Review cross-posted on our sister site: Caterpickles.com.
When I Feel Angry
By Cornelia Maude Spelman
Illustrated by Nancy Cote
Albert Whitman & Company, 2000
Age Range: Preschool – Grade 2
The Four-Year-Old never gets angry. Never yells. Never stomps her feet. Never whines or groans or complains that I’m being unfair. Never tries to negotiate with me to get out of being punished. She comes when I call the first time, and always speaks to me in a respectful tone. She puts her toys away without being asked and never argues when it is time to turn off the TV, set the table, or take a bath. She takes herself to time out when she has done something wrong, or to her Peace Crevice when she needs a moment of calm to get those unpleasant emotions under control. The Four-Year-Old is perfect.
So we don’t need this book.
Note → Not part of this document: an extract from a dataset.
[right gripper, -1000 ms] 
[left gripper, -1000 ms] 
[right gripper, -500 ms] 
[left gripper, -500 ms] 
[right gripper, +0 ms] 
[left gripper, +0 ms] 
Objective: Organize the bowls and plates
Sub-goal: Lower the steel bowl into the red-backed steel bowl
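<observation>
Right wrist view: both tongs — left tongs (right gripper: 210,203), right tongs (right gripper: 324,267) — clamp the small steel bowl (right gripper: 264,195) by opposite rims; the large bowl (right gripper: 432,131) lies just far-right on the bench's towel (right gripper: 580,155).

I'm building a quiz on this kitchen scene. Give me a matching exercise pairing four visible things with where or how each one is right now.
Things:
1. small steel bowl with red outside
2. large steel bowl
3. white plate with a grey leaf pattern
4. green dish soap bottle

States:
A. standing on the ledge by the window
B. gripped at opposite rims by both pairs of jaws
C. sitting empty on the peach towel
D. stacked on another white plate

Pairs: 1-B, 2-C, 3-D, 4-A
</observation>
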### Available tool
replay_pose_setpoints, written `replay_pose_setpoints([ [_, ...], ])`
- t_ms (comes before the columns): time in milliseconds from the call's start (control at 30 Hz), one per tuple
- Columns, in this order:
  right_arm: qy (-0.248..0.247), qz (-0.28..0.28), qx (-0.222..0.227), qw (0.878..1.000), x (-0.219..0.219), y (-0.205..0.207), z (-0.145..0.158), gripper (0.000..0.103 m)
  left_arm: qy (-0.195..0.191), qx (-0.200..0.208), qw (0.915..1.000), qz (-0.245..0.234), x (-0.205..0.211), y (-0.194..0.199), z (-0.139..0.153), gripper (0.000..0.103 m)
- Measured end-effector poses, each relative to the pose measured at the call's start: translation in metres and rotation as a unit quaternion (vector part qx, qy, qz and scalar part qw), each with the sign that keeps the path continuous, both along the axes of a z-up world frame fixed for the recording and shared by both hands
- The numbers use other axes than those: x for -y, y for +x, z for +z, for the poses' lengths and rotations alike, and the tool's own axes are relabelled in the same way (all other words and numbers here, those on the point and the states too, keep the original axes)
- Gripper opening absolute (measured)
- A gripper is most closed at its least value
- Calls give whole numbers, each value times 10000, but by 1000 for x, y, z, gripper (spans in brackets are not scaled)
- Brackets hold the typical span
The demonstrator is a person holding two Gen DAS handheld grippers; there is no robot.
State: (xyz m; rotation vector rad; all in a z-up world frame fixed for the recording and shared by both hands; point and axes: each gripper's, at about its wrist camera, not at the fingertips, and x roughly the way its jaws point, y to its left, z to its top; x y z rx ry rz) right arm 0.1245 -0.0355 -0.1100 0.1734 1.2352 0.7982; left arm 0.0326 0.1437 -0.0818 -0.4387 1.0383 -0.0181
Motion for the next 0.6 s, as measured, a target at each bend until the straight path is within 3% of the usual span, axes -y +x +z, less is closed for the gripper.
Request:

I’m not entirely sure why it’s even on our bookshelves. The Four-Year-Old is calm, polite, and perfectly pleasant at all times.
Well, most of the time. OK, OK, much of the time. Well, really, I suppose the word I want is “often.” The Four-Year-Old is often calm, polite, and perfectly pleasant.
When she does seem to be struggling with her anger, though, I pull out this book and have a little extra story time with her a few hours later, after the immediate storm has passed. I like this book because it reminds me that my daughter’s struggles with her anger don’t make her a bad child or even a terribly difficult one. They make her a four-year-old, who needs her parents to help her figure out how to manage that anger, to express it in some healthy fashion, and not simply squash it down or use it as an excuse to lash out at others.
When I Feel Angry is part of a series of books written by a child psychologist to help children identify and understand their emotions. We have others in the series, including When I Miss You, When I Feel Scared, and When I Care About Others, but the book about anger is the one I turn to most often. The text talks about anger in a non-judgmental fashion, speaks matter-of-factly about several situations that could reasonably make a child angry, describes what the emotion itself feels like, and most importantly, offers several suggestions for what my daughter can do to handle her anger other than saying something mean, yelling, or hitting. The fact that the illustrations show a bunny and not a little girl somehow depersonalizes the discussion so that we can talk about managing anger objectively, without making my child feel as though she is in the wrong.
Does it help? I can’t speak for The Four-Year-Old, but it does help me. My daughter is funny, smart, and so verbally precocious that it is easy to forget that she’s only four. Four-Year-Olds, even verbally precocious ones, are still building their tool chests for dealing with anger and other emotional fallout from life’s setbacks. This book gives me a way to start helping her.
And now it’s your turn. How do you help your children deal with their anger? How do you deal with it yourself?